Еще полста шагов. Еще десяток-другой…
Да, вот оно, холодное голубоватое сияние. Очень знакомое еще по старой Зоне. Гляжу на детектор. Он хоть и с запозданием, а все же сообщает мне: «Впереди аномалия неизвестного типа. Дистанция семь метров».
Останавливаюсь.
Нет, ребята, дерьмо нам втюхали на эмвэдэшном арсенале. Какая живучая привычка – втюхивать дерьмо, зная, что люди могут жизни свои положить! Детектор набит сведениями только о тех аномалиях, которые открыты здесь. Можно сказать, московскими аномалиями-эндемиками. А ведь тут встречаются, хотя и не очень часто, самые древние, почти исчезнувшие в старой Зоне вещи. Убийственно опасные, само собой.
Вон она, вдалеке, видимая часть исключительно редкой пакости под названием «Ведьмин студень». Он же «коллоидный газ». Одновременно артефакт и аномалия. Стоимость двести тысяч евро за один грамм. Список людей, принявших смерть или страшно искалечившихся в погоне за богатыми премиальными, тянется на многие сотни имен. «Ведьмин студень» любит гробить сталкеров…
Красивая штука – фумарола с «Ведьминым студнем». Прикиньте, ребята: словно кто-то сготовил целое ведро холодца, а то и пять ведер – это на какую фумаролу нарвешься – но холодец вышел странный. Во-первых, ярко-голубой, во-вторых, светящийся, в-третьих, там, где находится самый центр фумаролы, неведомая сила подбрасывает в воздух большие сгустки необычного вещества. Размером они бывают от дождевой капли до детского кулачка. Взлетают на метр-полтора над общим уровнем «холодца», а потом шлепаются назад, вызывая всеобщее колыхание.

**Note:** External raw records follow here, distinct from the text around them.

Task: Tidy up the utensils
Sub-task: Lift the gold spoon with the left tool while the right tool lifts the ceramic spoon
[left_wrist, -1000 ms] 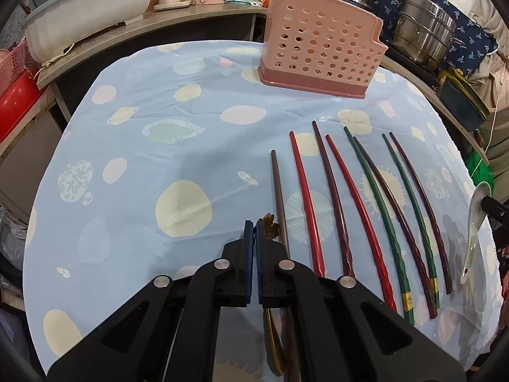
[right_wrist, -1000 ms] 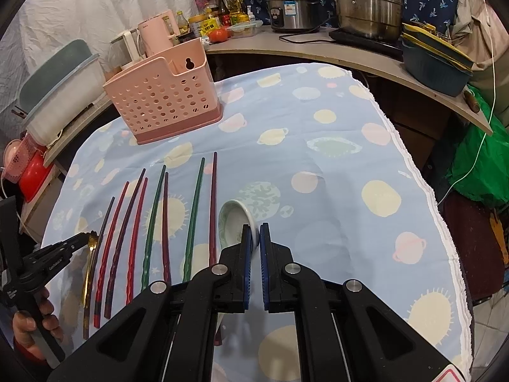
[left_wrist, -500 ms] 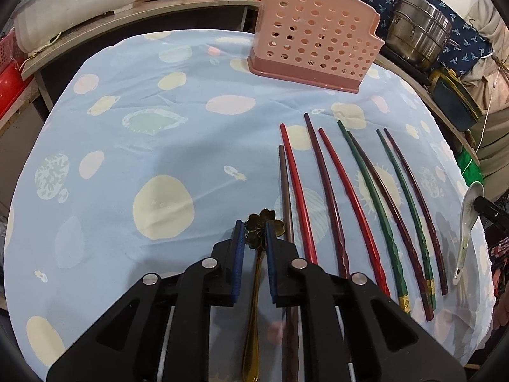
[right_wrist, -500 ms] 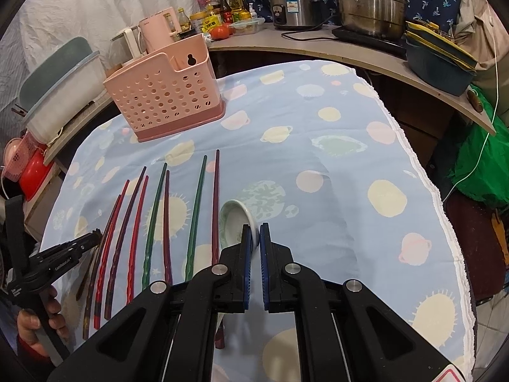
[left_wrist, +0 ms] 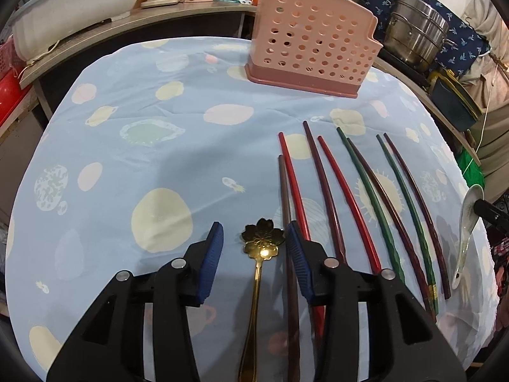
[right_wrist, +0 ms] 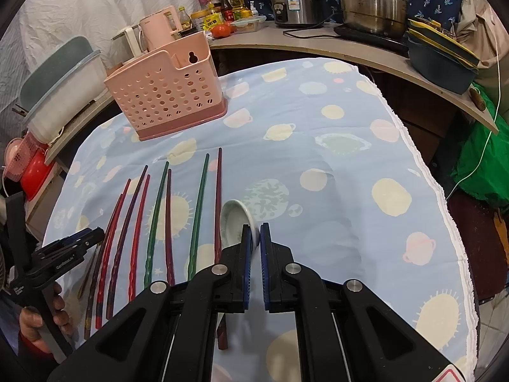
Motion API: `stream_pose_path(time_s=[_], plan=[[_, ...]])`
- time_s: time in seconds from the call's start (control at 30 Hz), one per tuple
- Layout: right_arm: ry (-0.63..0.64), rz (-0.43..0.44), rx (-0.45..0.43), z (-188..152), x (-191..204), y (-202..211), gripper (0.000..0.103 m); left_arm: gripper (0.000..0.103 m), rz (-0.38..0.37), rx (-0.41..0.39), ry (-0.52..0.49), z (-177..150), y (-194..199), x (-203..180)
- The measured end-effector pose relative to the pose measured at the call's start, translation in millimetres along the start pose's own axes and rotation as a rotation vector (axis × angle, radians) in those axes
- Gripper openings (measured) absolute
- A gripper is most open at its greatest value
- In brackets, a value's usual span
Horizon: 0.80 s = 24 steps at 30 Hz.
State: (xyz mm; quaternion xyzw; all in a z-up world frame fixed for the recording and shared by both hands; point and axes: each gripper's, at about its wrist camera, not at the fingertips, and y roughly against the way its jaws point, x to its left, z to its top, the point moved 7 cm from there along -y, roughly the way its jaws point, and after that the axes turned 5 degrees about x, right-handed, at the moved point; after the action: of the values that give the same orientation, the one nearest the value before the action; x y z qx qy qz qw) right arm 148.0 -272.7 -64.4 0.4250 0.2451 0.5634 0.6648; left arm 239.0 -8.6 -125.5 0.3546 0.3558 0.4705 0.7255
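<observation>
A gold flower-headed spoon (left_wrist: pixel 261 245) lies on the blue tablecloth (left_wrist: pixel 127 165) between the open jaws of my left gripper (left_wrist: pixel 254 238), untouched. Several red, maroon and green chopsticks (left_wrist: pixel 356 197) lie in a row to its right. A pink perforated utensil basket (left_wrist: pixel 313 52) stands at the far side of the table. My right gripper (right_wrist: pixel 254 234) is shut on the rim of a white ceramic soup spoon (right_wrist: pixel 233 219), which also shows in the left wrist view (left_wrist: pixel 467 229). The chopsticks (right_wrist: pixel 159 216) lie to its left, the basket (right_wrist: pixel 165 89) beyond them.
A curved counter (right_wrist: pixel 350 51) behind the table holds steel pots (right_wrist: pixel 372 0), a rice cooker, bottles and a pink kettle. A white tub (left_wrist: pixel 76 3) and a red basin (right_wrist: pixel 35 172) sit at the left. A green bag (right_wrist: pixel 483 172) hangs past the table's right edge.
My left gripper has opened wide from shut, and the gold spoon now lies free between its jaws. The right gripper stays shut on the white spoon, nearly still.
</observation>
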Motion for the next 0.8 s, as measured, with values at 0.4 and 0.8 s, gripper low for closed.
stream_pose_path(time_s=[0.4,0.8], plan=[[0.003,0.001,0.000,0,1,-1,0.006,0.027,-0.014,0.004,-0.009,-3,4,-6],[0.025,0.027,-0.020,-5,8,15,0.006,0.027,-0.002,-0.053,0.018,-5,49,-4]])
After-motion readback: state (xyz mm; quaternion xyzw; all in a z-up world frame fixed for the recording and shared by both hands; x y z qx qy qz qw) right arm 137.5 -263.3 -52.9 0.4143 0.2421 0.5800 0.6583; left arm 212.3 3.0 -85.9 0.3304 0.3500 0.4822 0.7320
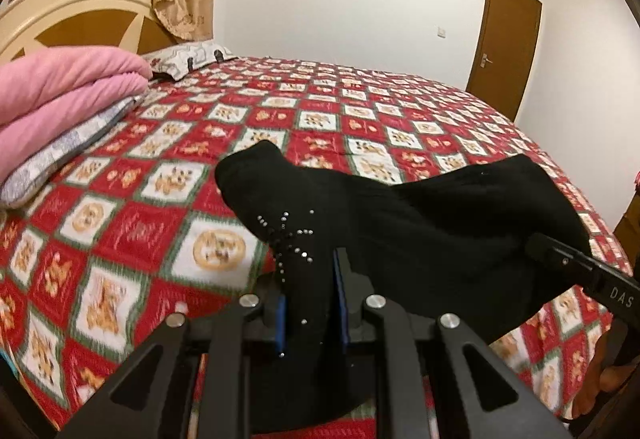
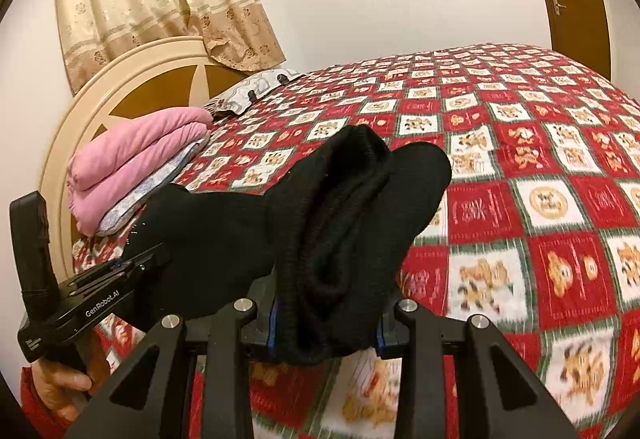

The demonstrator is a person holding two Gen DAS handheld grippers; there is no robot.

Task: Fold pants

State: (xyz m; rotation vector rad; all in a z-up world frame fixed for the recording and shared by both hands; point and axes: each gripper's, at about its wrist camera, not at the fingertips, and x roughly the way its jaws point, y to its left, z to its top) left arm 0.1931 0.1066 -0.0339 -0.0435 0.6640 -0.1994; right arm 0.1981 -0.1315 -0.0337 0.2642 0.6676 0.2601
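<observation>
Bedroom with a bed [image 1: 168, 175] under a red checked cover, pink bedding [image 1: 68, 87] stacked by its headboard. Left wrist view: black pants [image 1: 420, 223] are bunched and lifted above the bed, and the left hand-held gripper [image 1: 310, 299] is clenched on a studded part of them. Right wrist view: the right hand-held gripper [image 2: 326, 331] is clenched on a thick ribbed bundle of the pants [image 2: 352, 207]. Judging by this, a fold is being carried; next, lower the cloth flat onto the bed.
</observation>
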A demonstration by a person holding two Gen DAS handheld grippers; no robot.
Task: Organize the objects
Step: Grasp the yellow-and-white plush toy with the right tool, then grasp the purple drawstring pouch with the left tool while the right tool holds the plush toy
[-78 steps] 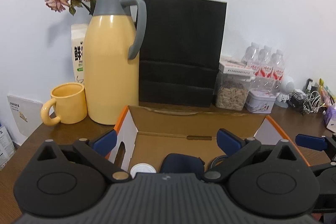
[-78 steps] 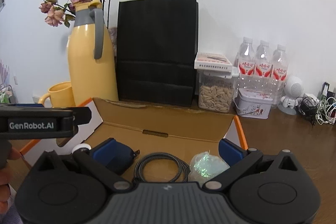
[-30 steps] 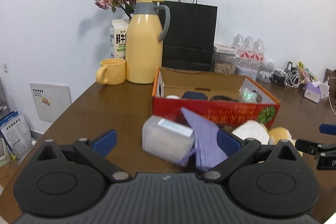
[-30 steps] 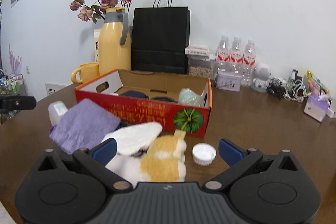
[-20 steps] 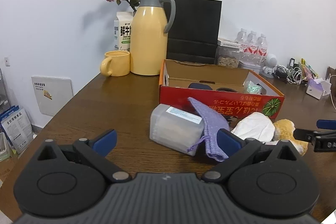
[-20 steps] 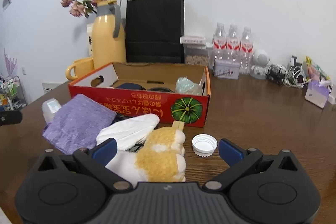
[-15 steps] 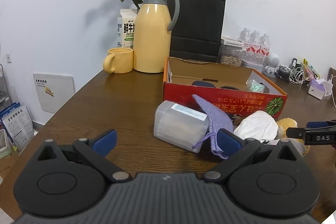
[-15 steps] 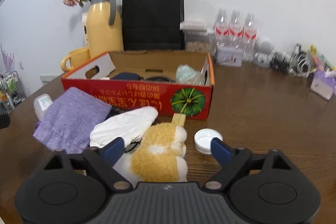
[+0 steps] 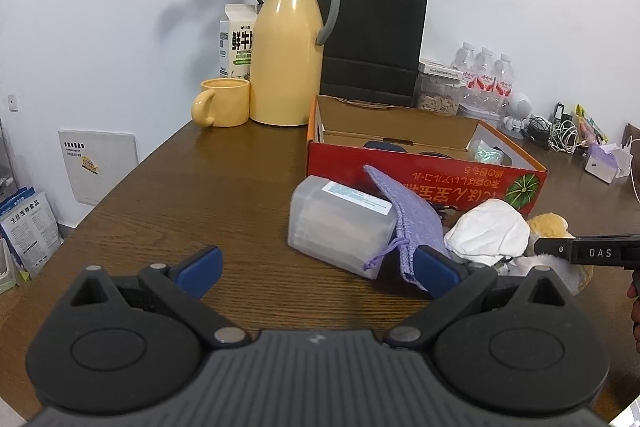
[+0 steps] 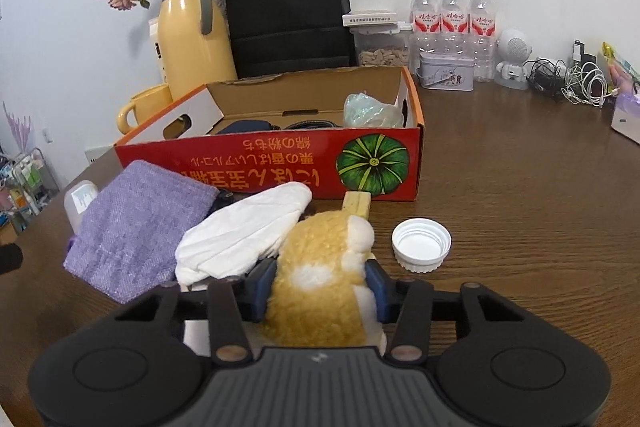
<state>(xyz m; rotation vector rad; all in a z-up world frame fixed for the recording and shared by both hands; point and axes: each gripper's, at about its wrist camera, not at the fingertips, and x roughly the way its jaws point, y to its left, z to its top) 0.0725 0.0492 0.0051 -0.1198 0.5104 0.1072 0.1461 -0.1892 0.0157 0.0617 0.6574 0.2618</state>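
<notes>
My right gripper (image 10: 320, 293) is shut on a yellow and white plush toy (image 10: 320, 287) lying on the brown table in front of the red cardboard box (image 10: 272, 163). A white cloth (image 10: 244, 231), a purple pouch (image 10: 136, 219) and a white bottle cap (image 10: 421, 244) lie around the toy. My left gripper (image 9: 316, 269) is open and empty, just short of a clear plastic container (image 9: 340, 223) lying on its side with the purple pouch (image 9: 412, 223) draped against it. The box (image 9: 424, 171) holds a dark pouch, a cable and a shiny bag.
A yellow thermos (image 9: 286, 55), yellow mug (image 9: 222, 103), milk carton and black paper bag (image 9: 372, 43) stand behind the box. Water bottles (image 10: 450, 27), a seed jar, a tin and tangled cables (image 10: 568, 83) line the back right. The table's left edge (image 9: 100, 203) is near.
Both grippers pulled back from over the box to the pile in front of it. My right gripper then moved onto the plush toy and shut on it. The left stayed open.
</notes>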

Но это – видимая часть. А невидимая растеклась вокруг фумаролы огромными, двух и трехлитровыми прозрачными каплями, именно от них меня отделяет всего-то десяток шагов. Они не светятся. Они похожи на ртуть и еще напоминают воду, оказавшуюся на навощенной поверхности. Ближе к фумароле они сливаются воедино. Всё, что касается этих капель и, тем более, голубоватого «холодца» в сердцевине аномалии, постепенно теряет внутреннюю структуру. Было человеком – стало резиной. Было резиной – стало желе. Было желе – стало кашей.
Дистанция от меня до лепешки сияющего желе, весело подкидывающего в воздух аппетитные ломтики, составляет шагов тридцать. Никогда в жизни не подбирался я так близко к «Ведьминому студню». И лучше бы сейчас мне оказаться подальше от приятного на вид «десерта».
Одно хорошо, на движение «Ведьмин студень» не реагирует. Так же, как и «Рой»: не сунешься – не поплатишься. По отношению к этой «радости» существует только одно правило безопасности, всегда и неизменно срабатывающее: не приближаться.
Чтобы добыть хоть малую частичку «Ведьмина студня», требуется одно из двух. Либо самоубийца, работающий с тобой в паре, – он сунется в аномалию, вылезет инвалидом или просто сейчас же издохнет, зато передаст тебе контейнер, а кто-то другой получит за его сумасшествие положенные деньги. Либо чудовищно дорогая техника, и есть ли такая даже в ЦАЯ, не знаю.